## Required work
All lines at and after the one containing "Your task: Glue", up to the end of the listing below, are to be printed exactly, with the pictures omitted.

[Given information — start]

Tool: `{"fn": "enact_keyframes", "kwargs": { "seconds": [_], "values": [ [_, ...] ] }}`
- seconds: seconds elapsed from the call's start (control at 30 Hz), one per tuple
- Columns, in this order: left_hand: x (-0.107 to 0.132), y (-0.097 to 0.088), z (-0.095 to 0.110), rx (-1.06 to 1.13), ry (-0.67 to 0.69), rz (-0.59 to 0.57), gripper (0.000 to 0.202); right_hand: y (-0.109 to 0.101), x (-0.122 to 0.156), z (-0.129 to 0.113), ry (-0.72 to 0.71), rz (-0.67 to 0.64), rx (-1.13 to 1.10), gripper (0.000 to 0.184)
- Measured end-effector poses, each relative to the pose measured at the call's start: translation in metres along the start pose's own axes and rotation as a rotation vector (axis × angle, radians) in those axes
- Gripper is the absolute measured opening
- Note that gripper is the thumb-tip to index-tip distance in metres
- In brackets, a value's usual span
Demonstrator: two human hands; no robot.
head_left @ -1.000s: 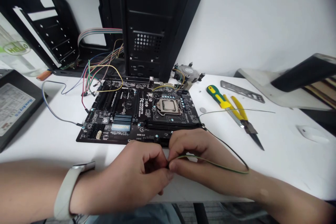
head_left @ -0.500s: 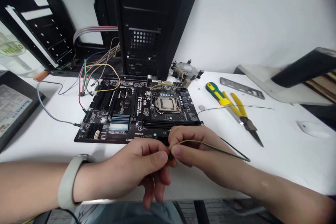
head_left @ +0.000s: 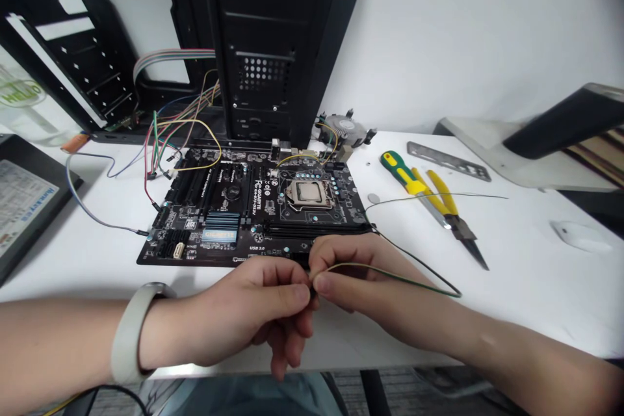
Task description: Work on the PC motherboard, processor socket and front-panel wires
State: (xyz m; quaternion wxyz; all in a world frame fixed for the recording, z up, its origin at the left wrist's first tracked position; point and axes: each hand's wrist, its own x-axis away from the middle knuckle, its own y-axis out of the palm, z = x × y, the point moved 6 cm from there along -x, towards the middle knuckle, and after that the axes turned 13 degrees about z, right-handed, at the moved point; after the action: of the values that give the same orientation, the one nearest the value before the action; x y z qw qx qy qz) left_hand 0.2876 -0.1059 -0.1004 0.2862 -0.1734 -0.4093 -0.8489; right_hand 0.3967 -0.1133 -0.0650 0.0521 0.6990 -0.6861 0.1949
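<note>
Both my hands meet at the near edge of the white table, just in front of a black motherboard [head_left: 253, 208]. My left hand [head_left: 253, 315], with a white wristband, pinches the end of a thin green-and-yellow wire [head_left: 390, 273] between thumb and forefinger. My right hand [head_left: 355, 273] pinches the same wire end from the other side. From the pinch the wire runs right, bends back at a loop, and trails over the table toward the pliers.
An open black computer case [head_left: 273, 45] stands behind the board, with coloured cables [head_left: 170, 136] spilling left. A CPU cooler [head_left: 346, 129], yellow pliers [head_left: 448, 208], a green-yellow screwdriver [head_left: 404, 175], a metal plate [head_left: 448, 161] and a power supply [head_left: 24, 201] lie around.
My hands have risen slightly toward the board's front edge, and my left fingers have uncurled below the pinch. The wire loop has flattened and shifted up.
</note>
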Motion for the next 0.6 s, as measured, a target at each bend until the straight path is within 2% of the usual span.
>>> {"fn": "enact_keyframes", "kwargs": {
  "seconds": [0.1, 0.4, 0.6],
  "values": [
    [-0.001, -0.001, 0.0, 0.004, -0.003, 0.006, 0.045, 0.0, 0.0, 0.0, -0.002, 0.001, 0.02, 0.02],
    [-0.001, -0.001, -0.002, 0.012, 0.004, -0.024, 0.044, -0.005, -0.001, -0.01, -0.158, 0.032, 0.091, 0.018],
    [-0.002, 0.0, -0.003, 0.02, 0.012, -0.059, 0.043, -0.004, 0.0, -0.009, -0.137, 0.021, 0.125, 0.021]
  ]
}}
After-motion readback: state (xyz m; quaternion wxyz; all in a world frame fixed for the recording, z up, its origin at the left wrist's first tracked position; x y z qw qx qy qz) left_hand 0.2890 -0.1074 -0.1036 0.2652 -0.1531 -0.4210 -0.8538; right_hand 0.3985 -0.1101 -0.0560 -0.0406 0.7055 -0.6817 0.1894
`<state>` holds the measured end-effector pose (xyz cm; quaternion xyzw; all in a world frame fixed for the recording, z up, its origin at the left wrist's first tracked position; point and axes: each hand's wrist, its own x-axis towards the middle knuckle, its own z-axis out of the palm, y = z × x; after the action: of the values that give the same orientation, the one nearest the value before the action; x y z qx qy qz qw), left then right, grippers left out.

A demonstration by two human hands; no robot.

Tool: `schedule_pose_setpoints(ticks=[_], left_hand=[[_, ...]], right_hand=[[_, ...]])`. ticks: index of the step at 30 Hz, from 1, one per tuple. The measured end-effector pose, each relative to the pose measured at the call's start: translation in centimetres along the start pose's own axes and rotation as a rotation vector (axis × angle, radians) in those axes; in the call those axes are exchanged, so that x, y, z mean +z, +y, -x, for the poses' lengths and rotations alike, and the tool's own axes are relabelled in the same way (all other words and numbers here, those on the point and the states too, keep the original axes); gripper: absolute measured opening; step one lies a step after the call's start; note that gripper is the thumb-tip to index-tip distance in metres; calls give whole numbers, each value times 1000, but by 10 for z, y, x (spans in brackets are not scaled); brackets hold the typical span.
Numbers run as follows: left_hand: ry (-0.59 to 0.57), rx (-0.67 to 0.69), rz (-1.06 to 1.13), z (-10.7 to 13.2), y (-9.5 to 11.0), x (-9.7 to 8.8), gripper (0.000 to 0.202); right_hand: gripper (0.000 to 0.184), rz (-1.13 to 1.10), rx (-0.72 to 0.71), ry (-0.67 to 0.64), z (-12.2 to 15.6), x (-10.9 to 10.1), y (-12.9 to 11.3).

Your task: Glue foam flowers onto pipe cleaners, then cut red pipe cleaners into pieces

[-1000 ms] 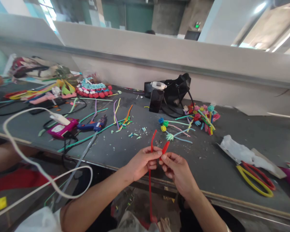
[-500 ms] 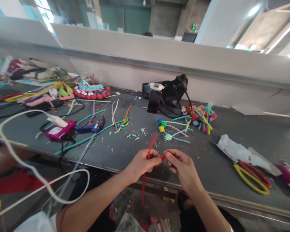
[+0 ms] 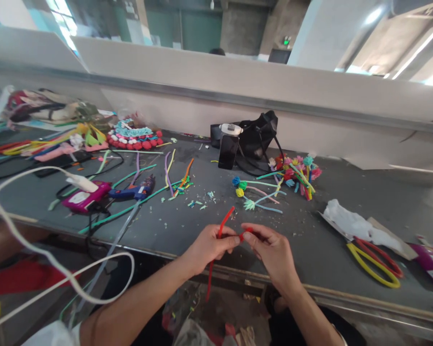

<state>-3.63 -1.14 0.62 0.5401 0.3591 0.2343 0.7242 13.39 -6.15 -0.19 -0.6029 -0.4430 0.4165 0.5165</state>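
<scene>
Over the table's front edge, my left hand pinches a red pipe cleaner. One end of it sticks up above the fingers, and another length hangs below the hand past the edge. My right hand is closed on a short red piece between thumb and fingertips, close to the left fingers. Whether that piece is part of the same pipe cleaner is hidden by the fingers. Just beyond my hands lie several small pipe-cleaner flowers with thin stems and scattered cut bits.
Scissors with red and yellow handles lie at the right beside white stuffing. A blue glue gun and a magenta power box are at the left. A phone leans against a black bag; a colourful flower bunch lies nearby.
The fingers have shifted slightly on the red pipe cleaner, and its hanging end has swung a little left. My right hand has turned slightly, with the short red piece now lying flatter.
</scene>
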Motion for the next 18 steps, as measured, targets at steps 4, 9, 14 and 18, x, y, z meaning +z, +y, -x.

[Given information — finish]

## Exercise output
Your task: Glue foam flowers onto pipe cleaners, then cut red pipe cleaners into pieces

[-1000 ms] 
[-500 ms] 
[+0 ms] 

<state>-3.63 -1.14 0.62 0.5401 0.3591 0.2343 0.7242 13.39 -6.15 -0.19 -0.6029 -0.4430 0.4165 0.5165</state>
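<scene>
Over the table's front edge, my left hand pinches a red pipe cleaner. One end of it sticks up above the fingers, and another length hangs below the hand past the edge. My right hand is closed on a short red piece between thumb and fingertips, close to the left fingers. Whether that piece is part of the same pipe cleaner is hidden by the fingers. Just beyond my hands lie several small pipe-cleaner flowers with thin stems and scattered cut bits.
Scissors with red and yellow handles lie at the right beside white stuffing. A blue glue gun and a magenta power box are at the left. A phone leans against a black bag; a colourful flower bunch lies nearby.
The fingers have shifted slightly on the red pipe cleaner, and its hanging end has swung a little left. My right hand has turned slightly, with the short red piece now lying flatter.
</scene>
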Motion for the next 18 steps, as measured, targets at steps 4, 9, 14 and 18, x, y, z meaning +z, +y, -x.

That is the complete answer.